No change to any configuration of the system is required to add new password-breaking programs. This is why spaces are so good for fault tolerance, load balancing and scalability.

As you can see, spaces provide an extremely powerful concept/mechanism to decouple cooperating or dependent systems. The concept of a space isn't new, however. Tuple spaces were first described in 1982 in the context of a programming language called Linda. Linda consisted of tuples, which were collections of data grouped together, and the tuple space, which was the shared blackboard from which applications could place and retrieve tuples. The concept never gained much popularity outside of academia, however. Today spaces may be an elegant solution to many of the traditional distributed computing dilemmas. In recognition of this fact, JavaSoft has created its own implementation of the space concept, JavaSpaces, and IBM has created TSpaces, which is much more functional and complex than JavaSpaces. (We won't discuss IBM's TSpaces in this article.)

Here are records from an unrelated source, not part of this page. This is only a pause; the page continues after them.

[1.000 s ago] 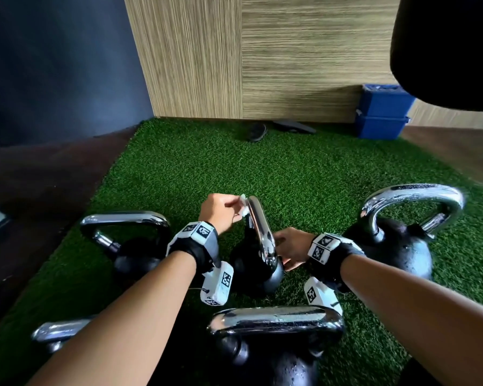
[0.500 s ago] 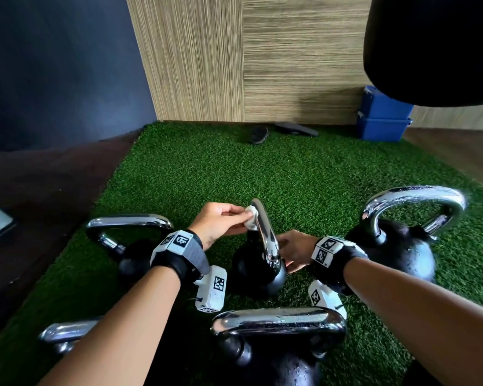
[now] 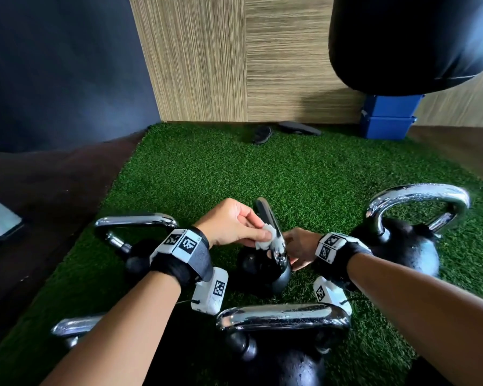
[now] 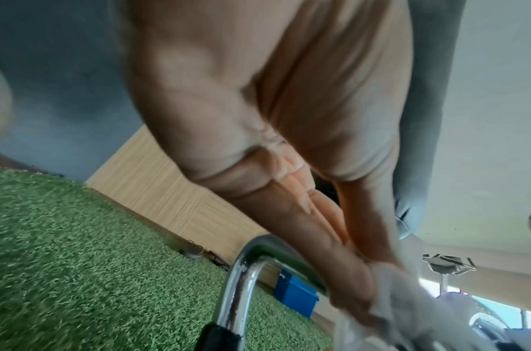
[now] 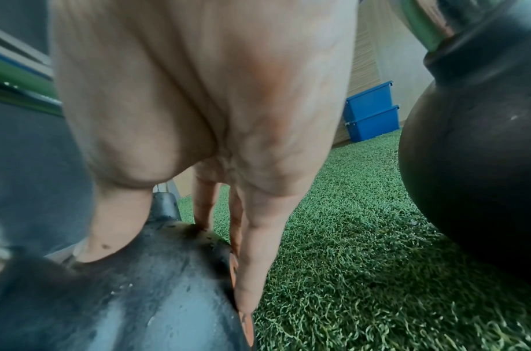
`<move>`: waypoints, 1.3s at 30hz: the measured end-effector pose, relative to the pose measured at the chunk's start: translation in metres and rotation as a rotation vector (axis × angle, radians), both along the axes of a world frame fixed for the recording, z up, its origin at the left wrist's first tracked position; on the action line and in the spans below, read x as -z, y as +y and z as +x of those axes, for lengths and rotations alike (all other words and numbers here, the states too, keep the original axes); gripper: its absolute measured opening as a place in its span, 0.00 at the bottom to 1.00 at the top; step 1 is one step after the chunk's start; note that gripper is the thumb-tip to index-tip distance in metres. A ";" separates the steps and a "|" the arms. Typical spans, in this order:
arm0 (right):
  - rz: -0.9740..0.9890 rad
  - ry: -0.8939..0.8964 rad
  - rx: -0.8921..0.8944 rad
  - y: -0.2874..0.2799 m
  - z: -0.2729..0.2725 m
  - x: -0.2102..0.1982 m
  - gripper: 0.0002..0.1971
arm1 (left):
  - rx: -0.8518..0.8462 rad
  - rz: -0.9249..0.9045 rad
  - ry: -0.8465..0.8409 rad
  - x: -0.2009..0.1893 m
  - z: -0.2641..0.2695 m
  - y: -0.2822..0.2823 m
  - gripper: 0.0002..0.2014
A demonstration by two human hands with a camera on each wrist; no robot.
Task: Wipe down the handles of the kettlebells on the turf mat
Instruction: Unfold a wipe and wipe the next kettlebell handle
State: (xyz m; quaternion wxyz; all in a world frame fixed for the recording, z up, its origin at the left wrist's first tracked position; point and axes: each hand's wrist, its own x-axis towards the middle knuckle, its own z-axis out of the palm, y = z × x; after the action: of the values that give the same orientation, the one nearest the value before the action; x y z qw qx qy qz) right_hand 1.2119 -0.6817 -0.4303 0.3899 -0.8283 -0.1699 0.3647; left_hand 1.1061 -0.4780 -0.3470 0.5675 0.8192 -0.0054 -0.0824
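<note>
A small black kettlebell with a chrome handle stands mid-mat on the green turf mat. My left hand pinches a crumpled white wipe against the near side of that handle; the left wrist view shows the wipe beside the handle. My right hand rests on the kettlebell's right side, its straight fingers pressed against the black ball.
Other chrome-handled kettlebells stand around: one left, one right, one close in front, a handle at lower left. Blue bins and dark slippers lie by the wooden wall. A black punching bag hangs upper right.
My left hand slid the wipe from the top of the handle down its near side toward me. The right hand stayed on the kettlebell body.
</note>
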 end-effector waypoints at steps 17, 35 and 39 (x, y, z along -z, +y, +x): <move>-0.080 -0.006 0.035 0.004 -0.009 -0.005 0.16 | -0.030 0.147 -0.215 0.059 -0.049 -0.023 0.12; 0.646 -0.253 0.124 0.016 -0.035 -0.121 0.13 | -0.318 -0.226 -0.362 -0.036 -0.018 0.017 0.11; 0.734 -0.087 0.109 0.024 -0.033 -0.122 0.15 | -0.311 -0.096 -0.415 -0.036 -0.016 0.014 0.14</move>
State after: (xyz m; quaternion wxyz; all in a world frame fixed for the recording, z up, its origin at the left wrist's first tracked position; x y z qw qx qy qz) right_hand 1.1790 -0.6573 -0.3083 0.6724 -0.6558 -0.2614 0.2227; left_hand 1.0901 -0.4635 -0.3107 0.5982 0.7817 0.0005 0.1762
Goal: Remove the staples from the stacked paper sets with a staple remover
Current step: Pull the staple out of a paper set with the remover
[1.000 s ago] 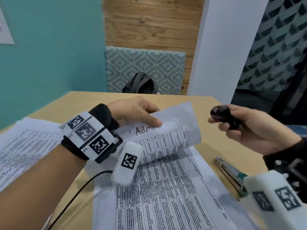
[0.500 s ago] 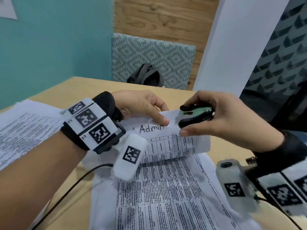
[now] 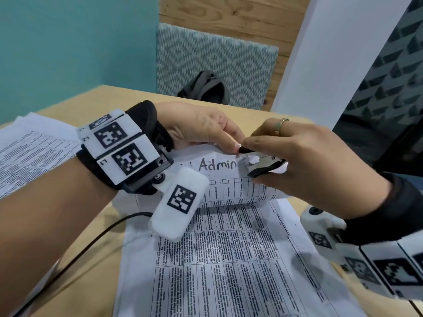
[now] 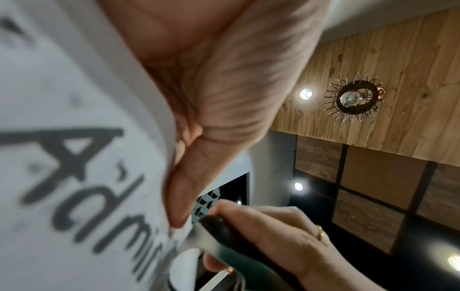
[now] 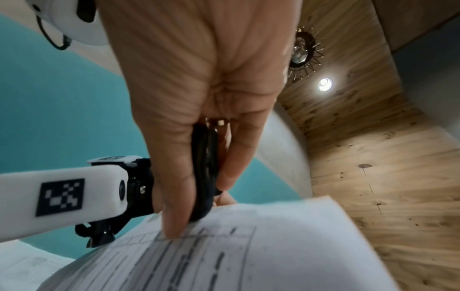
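A stapled paper set (image 3: pixel 219 170) marked "Admin" is folded back over a printed sheet on the table. My left hand (image 3: pixel 206 131) pinches its top edge, thumb pressed on the paper (image 4: pixel 82 137) beside the writing. My right hand (image 3: pixel 304 161) grips a black and metal staple remover (image 3: pixel 265 164), its metal jaws against the sheet's top right corner, right beside my left thumb tip. In the left wrist view the staple remover (image 4: pixel 216 238) sits just below my left thumb. In the right wrist view thumb and fingers squeeze the black staple remover (image 5: pixel 204 177) above the folded paper (image 5: pixel 248 246). The staple itself is hidden.
More printed sheets (image 3: pixel 229 259) lie flat under the folded set, and another paper stack (image 3: pixel 29 152) lies at the left. A black cable (image 3: pixel 91 243) runs across the wooden table (image 3: pixel 96 266). A patterned chair (image 3: pixel 215 56) with a dark bag (image 3: pixel 206 88) stands behind the far edge.
My right hand carried the staple remover from the right side in to the folded paper's top corner. My left hand kept its pinch on the paper. The stapler on the table is now covered.
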Available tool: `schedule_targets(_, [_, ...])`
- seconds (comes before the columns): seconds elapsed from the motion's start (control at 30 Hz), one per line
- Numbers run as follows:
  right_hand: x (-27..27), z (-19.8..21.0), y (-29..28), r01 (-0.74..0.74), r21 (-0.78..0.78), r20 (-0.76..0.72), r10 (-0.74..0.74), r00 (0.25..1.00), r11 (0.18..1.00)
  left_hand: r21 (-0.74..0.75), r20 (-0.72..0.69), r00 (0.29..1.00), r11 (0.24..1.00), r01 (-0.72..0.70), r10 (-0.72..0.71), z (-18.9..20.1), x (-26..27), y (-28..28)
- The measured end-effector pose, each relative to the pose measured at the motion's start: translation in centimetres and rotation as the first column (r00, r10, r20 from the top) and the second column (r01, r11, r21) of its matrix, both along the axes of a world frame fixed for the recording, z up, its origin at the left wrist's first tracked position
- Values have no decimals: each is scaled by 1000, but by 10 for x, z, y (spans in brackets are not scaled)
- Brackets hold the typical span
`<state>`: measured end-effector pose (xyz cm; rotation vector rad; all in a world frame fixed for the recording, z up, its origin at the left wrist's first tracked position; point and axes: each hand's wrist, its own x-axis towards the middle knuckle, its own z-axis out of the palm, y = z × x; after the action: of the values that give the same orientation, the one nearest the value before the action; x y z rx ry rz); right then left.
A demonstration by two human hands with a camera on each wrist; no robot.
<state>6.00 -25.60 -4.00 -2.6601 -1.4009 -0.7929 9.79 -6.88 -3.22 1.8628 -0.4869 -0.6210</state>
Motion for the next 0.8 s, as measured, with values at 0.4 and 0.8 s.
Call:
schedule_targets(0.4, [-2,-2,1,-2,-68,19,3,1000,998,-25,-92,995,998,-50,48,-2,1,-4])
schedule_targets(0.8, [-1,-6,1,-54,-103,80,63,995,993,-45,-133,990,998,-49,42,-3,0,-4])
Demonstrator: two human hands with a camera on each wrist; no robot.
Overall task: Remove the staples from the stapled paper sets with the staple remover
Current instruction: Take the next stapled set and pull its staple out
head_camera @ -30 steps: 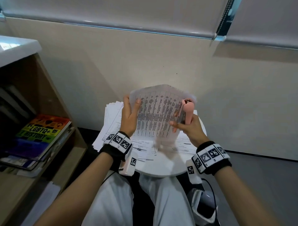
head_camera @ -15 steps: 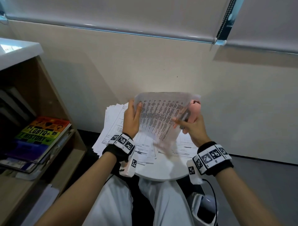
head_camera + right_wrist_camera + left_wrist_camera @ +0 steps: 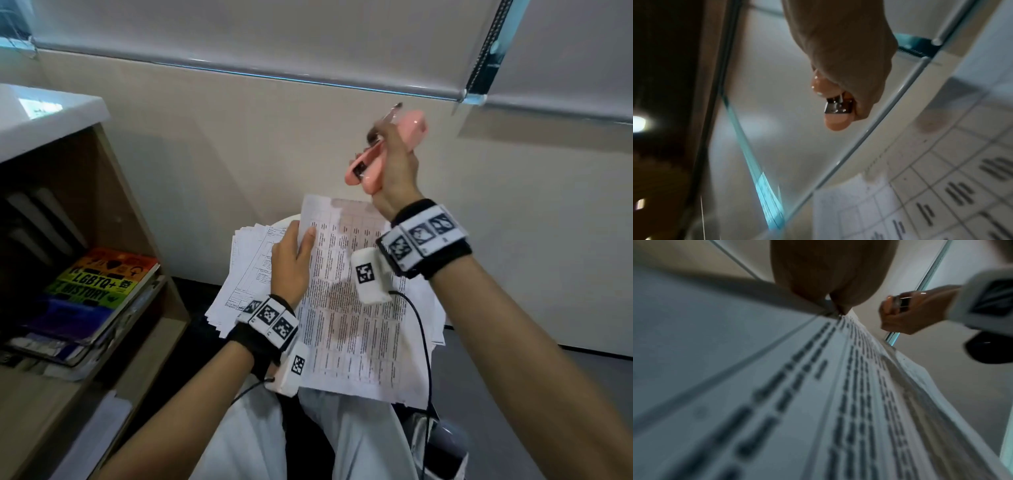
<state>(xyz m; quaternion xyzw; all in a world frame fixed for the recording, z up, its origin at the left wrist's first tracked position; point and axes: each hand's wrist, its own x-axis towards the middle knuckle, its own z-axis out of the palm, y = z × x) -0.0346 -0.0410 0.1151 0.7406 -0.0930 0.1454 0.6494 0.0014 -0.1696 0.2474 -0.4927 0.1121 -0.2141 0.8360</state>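
Note:
My right hand (image 3: pixel 394 161) grips a pink staple remover (image 3: pixel 387 150), raised well above the papers in front of the wall. In the right wrist view its metal jaws (image 3: pixel 837 107) poke out below my curled fingers. A printed paper set (image 3: pixel 349 308) with a table of text lies tilted over the small round table. My left hand (image 3: pixel 291 260) pinches its upper left edge between thumb and fingers. The left wrist view looks along the sheet (image 3: pixel 818 402) to my thumb (image 3: pixel 830 272) at its edge. No staple can be made out.
A fanned stack of more printed sheets (image 3: pixel 246 274) lies under and left of the held set. A wooden shelf unit (image 3: pixel 102 240) with a rainbow-covered book (image 3: pixel 102 281) stands at the left. A beige wall and window blind (image 3: pixel 308 34) are just behind. My knees sit below the table.
The paper set dropped from upright to nearly flat. My right hand pulled away from its top right corner and rose high with the staple remover. My left hand kept its hold.

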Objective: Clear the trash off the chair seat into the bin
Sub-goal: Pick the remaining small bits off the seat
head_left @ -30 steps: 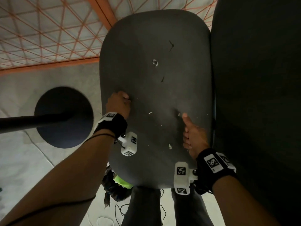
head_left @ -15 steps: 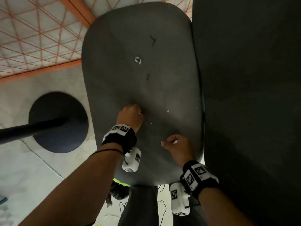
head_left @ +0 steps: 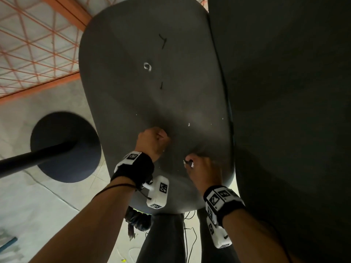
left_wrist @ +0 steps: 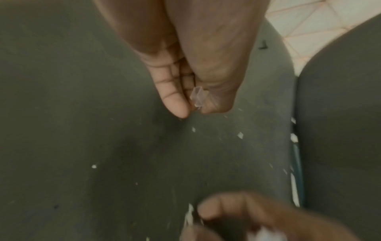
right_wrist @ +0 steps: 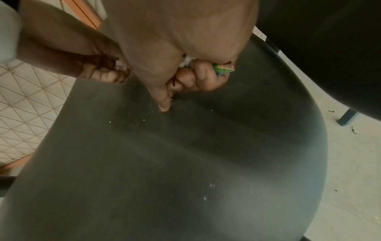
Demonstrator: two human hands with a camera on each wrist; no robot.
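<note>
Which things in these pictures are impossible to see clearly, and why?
- Bin: in no view; a dark bag below the chair seat is mostly hidden.
- Contents of the right hand: right wrist view, curled fingers cover most of the wrapper.
- White specks: head view, too small to identify.
- Right hand, left wrist view: blurred.

Both forearms are bare, with no sleeves in view. The left hand (head_left: 152, 142) has a black wristband (head_left: 133, 168) behind it, topped by a white tag printed with a black square-pattern marker. A white boxy camera module (head_left: 158, 192) hangs from that band, with the same kind of black-and-white markers on two faces and a thin black cable (head_left: 115, 186) looping round the forearm. The right hand (head_left: 204, 170) has a matching black band (head_left: 223, 203) with larger marker tags, and a second white module (head_left: 218, 237) hangs below it. Dark trousers (head_left: 163, 240) cover the legs.
</note>
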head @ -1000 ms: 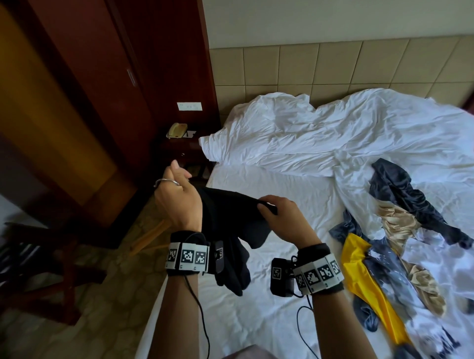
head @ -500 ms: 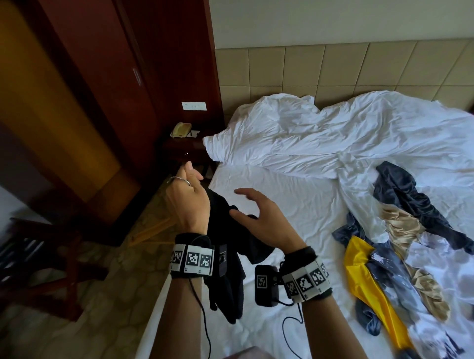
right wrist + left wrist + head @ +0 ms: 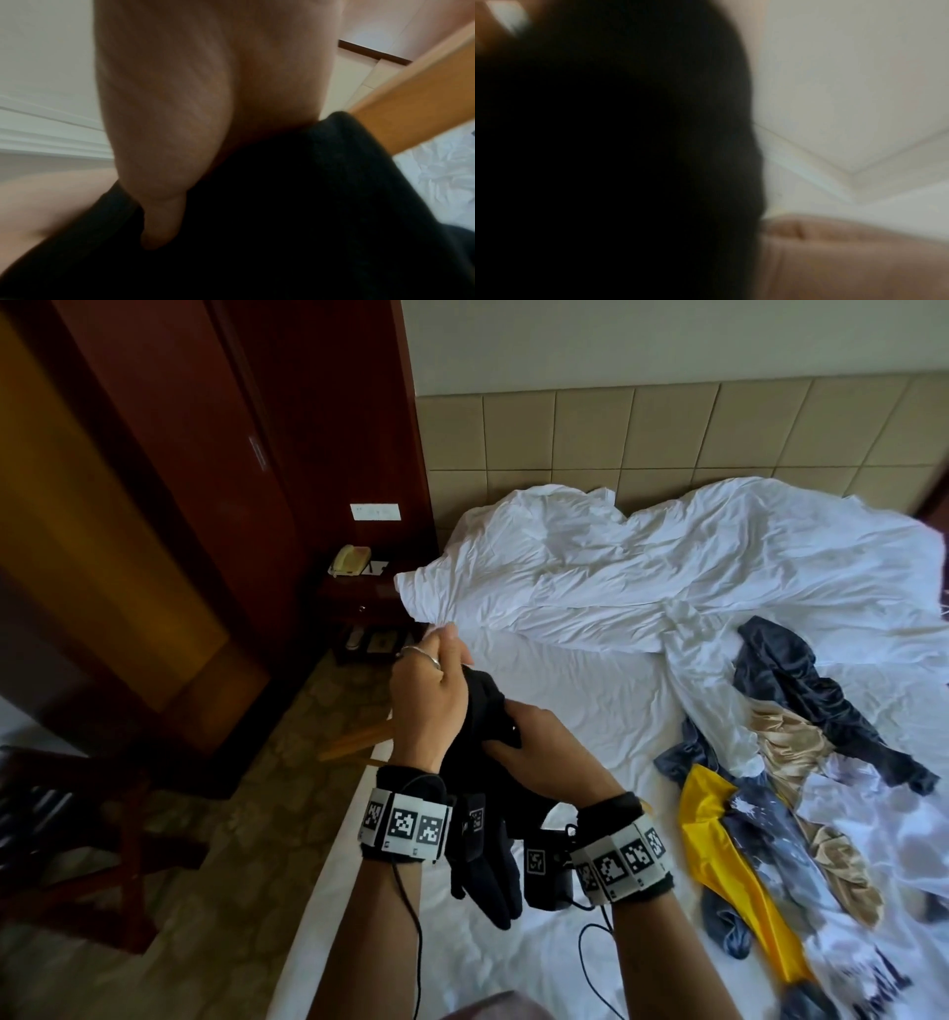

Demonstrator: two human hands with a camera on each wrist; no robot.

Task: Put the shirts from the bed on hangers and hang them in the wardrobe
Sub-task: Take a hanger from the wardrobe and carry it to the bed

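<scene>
A black shirt (image 3: pixel 482 819) hangs between my hands above the bed's left edge. My left hand (image 3: pixel 445 654) is raised, its fingers curled at the top of the shirt. A wooden hanger (image 3: pixel 354 742) pokes out to the left below this hand; its hook is hidden. My right hand (image 3: pixel 506 737) grips a fold of the black cloth just right of the left hand. In the right wrist view the thumb (image 3: pixel 164 223) presses into the black shirt (image 3: pixel 295 223), and the hanger (image 3: pixel 416 95) arm sticks out of the cloth. Black cloth (image 3: pixel 603 162) fills the left wrist view.
Several shirts lie piled on the bed's right side: yellow (image 3: pixel 719 855), dark blue (image 3: pixel 801 690), beige (image 3: pixel 791 742). A crumpled white duvet (image 3: pixel 667 572) covers the head end. A dark wooden wardrobe (image 3: pixel 154 516) stands left, a nightstand with a phone (image 3: pixel 352 559) beside it.
My right hand let go of the black shirt and opened half a second ago; now it grips the cloth again, closer to the left hand. The left hand stayed raised.
</scene>
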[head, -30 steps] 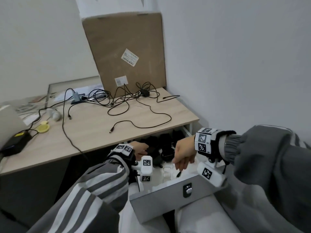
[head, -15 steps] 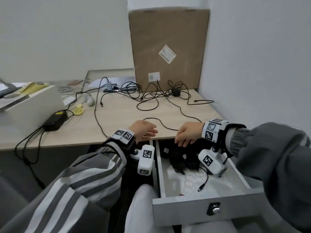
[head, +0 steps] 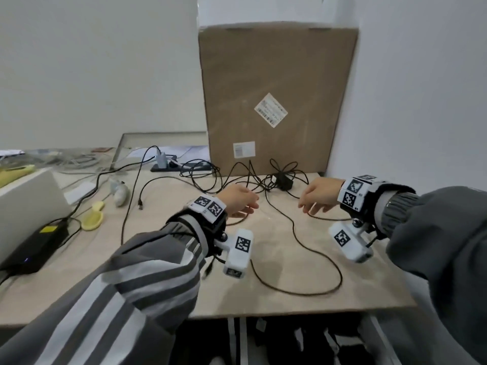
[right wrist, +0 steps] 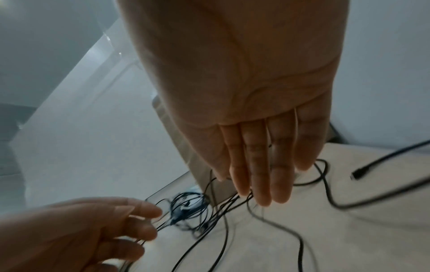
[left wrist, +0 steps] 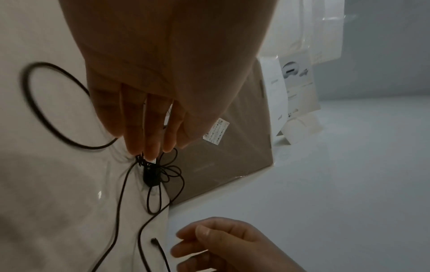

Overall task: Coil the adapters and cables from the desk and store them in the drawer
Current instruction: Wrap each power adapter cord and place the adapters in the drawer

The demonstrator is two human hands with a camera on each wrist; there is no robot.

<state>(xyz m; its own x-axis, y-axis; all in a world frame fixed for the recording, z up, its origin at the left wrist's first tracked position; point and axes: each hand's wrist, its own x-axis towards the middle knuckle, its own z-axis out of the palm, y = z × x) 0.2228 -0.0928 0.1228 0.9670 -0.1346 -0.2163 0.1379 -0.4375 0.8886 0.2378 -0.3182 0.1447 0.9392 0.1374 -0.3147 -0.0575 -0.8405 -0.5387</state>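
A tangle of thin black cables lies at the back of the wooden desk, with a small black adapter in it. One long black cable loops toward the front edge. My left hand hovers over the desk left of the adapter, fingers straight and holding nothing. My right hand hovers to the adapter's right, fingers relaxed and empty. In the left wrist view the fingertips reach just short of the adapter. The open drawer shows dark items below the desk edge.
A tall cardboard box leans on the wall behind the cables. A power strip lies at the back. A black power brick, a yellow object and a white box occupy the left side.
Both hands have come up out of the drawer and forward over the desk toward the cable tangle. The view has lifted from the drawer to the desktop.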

We're now in a position to describe some of the key characteristics of a space:

  • Spaces provide shared access: A space provides a network-accessible "shared memory" that can be accessed by many shared remote/local processes concurrently. The space handles all issues regarding concurrent access, allowing the processes to focus on the task at hand. At the very least, spaces provide processes with the ability to place and retrieve "things." Some spaces also provide the ability to read/peek at things (i.e., to get the thing without actually removing it from the space, thus allowing other processes to access it as well).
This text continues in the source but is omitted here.